I am thinking of learning a CMS. I am not sure which one will be the best to learn.

I seen quite a few job posting asking for a website with CMS capabilities(so it seems something that would be good to know).

CMS on the surface seem to be easy to use but in my mind this seems to quickly change when I start thinking of sites that need more then just out of the box functionality.

For instance sites that need custom themes. How do you switch out themes with your own layouts? Or what happens if a page on your website needs to have custom logic and cms editing on the same page.

Like say you need to write something that pulls up data from a db and format it on the page but to the right of this data you have a paragraph that an admin should be able to edit through the CMS.

So how do you have this work?

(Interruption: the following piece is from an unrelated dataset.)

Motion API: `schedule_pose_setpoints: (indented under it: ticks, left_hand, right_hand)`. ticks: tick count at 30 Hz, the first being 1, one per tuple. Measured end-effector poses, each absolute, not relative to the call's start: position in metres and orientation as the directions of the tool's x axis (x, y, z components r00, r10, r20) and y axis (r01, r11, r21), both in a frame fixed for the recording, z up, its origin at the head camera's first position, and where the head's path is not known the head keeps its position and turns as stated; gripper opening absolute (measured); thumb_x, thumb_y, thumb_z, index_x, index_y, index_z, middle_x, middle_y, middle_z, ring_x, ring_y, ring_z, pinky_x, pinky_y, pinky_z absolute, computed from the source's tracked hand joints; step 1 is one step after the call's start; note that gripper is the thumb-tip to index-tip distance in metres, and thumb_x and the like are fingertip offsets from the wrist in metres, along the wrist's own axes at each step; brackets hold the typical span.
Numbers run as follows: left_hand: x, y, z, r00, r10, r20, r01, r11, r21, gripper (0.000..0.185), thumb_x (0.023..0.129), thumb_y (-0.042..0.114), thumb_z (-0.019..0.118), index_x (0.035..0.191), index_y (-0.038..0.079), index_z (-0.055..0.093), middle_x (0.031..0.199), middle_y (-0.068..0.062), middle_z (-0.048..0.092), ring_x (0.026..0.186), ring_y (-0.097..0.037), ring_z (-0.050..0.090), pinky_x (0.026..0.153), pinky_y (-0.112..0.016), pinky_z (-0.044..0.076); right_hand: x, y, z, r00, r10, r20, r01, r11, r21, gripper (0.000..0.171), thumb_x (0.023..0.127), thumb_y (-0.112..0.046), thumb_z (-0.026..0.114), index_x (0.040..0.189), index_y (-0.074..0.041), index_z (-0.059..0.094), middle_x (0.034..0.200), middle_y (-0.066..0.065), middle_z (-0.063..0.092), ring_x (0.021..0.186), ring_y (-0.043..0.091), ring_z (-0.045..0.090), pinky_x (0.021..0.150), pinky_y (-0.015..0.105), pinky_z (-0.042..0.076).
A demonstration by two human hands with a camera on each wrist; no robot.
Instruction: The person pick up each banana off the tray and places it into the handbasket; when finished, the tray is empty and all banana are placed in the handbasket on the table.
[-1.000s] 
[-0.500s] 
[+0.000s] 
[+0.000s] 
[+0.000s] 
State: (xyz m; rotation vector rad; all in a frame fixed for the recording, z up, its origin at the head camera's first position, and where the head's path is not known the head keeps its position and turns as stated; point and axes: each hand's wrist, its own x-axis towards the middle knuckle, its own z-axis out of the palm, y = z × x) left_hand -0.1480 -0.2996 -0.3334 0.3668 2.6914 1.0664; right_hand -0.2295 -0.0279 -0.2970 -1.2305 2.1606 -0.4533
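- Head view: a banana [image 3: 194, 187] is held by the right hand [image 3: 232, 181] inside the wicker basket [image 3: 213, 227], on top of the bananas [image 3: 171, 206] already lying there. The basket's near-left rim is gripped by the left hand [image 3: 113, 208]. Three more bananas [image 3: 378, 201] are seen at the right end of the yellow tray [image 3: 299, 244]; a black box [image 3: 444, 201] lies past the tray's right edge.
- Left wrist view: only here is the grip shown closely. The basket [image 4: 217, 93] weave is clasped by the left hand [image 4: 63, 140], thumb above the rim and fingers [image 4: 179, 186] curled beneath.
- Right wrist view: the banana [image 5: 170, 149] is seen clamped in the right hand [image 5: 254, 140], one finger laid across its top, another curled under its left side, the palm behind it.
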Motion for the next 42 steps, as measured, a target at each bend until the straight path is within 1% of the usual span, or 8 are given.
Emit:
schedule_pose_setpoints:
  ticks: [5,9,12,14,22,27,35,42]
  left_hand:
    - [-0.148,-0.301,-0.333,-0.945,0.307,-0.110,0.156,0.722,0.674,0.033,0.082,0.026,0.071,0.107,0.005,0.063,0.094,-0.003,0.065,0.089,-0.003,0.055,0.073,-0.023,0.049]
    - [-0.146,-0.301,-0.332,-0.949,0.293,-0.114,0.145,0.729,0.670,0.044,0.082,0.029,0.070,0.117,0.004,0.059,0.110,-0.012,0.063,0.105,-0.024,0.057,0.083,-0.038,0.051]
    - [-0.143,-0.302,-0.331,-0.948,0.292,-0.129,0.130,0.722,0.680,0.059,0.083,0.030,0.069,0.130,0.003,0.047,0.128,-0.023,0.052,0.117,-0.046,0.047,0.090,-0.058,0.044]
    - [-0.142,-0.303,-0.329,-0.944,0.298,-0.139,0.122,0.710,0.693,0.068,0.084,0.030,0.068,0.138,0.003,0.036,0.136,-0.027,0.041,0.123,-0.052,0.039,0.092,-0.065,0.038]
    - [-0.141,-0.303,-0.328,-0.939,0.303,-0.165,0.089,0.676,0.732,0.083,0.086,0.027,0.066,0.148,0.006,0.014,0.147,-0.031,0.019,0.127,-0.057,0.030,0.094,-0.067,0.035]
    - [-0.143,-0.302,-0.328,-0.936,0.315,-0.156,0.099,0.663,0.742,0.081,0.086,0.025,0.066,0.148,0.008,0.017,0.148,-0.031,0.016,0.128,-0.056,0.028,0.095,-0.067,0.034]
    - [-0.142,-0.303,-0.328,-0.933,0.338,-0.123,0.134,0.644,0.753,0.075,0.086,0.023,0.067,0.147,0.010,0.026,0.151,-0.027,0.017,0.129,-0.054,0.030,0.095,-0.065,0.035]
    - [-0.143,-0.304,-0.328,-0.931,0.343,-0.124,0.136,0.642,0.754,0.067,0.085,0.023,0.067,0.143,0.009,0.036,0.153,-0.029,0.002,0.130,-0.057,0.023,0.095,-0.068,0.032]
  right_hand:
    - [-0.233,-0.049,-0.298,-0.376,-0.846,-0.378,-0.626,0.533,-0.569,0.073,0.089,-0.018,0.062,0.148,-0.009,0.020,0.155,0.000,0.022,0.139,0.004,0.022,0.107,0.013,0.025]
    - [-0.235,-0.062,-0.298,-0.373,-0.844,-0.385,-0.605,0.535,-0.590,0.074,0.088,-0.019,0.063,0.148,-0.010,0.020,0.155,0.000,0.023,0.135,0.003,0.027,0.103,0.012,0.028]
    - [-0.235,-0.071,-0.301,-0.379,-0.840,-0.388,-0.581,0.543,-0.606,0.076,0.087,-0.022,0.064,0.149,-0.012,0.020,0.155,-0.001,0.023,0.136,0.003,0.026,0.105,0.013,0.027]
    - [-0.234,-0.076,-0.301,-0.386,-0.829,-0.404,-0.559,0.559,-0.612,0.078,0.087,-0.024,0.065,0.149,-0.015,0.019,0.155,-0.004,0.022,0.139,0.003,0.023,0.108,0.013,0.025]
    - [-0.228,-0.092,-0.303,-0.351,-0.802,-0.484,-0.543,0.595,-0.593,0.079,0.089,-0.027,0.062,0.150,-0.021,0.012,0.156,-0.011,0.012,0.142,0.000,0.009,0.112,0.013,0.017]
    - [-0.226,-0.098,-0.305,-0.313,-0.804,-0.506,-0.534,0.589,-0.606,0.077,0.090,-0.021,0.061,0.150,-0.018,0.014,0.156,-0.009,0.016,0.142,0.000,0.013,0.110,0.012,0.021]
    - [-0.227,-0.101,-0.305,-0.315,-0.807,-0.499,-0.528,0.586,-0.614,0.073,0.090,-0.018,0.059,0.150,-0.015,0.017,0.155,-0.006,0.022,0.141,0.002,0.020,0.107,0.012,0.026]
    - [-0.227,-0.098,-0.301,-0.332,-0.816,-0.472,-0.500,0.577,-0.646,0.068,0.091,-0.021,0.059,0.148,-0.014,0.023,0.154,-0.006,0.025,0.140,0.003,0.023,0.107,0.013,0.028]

How do you add say the gridview server control to this page?

So I guess what I am getting up I looking for a CMS that has good documentation on how to do custom logic on pages and not just a CMS where if your not using there own themes and try to add your custom logic on a page you basically have go through the CMS and change the entire source code.

I like using asp.net mvc but as far as I can really see there is really only one CMS that is built on MVC and that is Orchard but it's still in beta and always changing. So I don't want to invest time to learn on how how to use it and then they make changes and your back to square one.

Thanks

A: 

My friend used .Net Nuke to create a CMS.
http://www.dotnetnuke.com/

It was his final project in school and they still use it.
http://www.garneau-tennis.com/

The obvious advantage is that you can develop in .Net.

Check it out if nothing else.

Biff MaGriff
A: 

It seems like you have 2 competing concerns: 1) which CMS might be best to learn for "professional" opportunities, and 2) which CMS might be best to learn for staying with relevant/interesting technologies like MVC.

For the first concern, a lot of that depends on how long a particular CMS has been around. For example, DotNetNuke has been around for many year, is well-established, and many use it to build commercial CMS solutions. It is web forms based. There are many other well-established CMS out there. For example, the Web Platform Installer from Microsoft, gives options to install WordPress.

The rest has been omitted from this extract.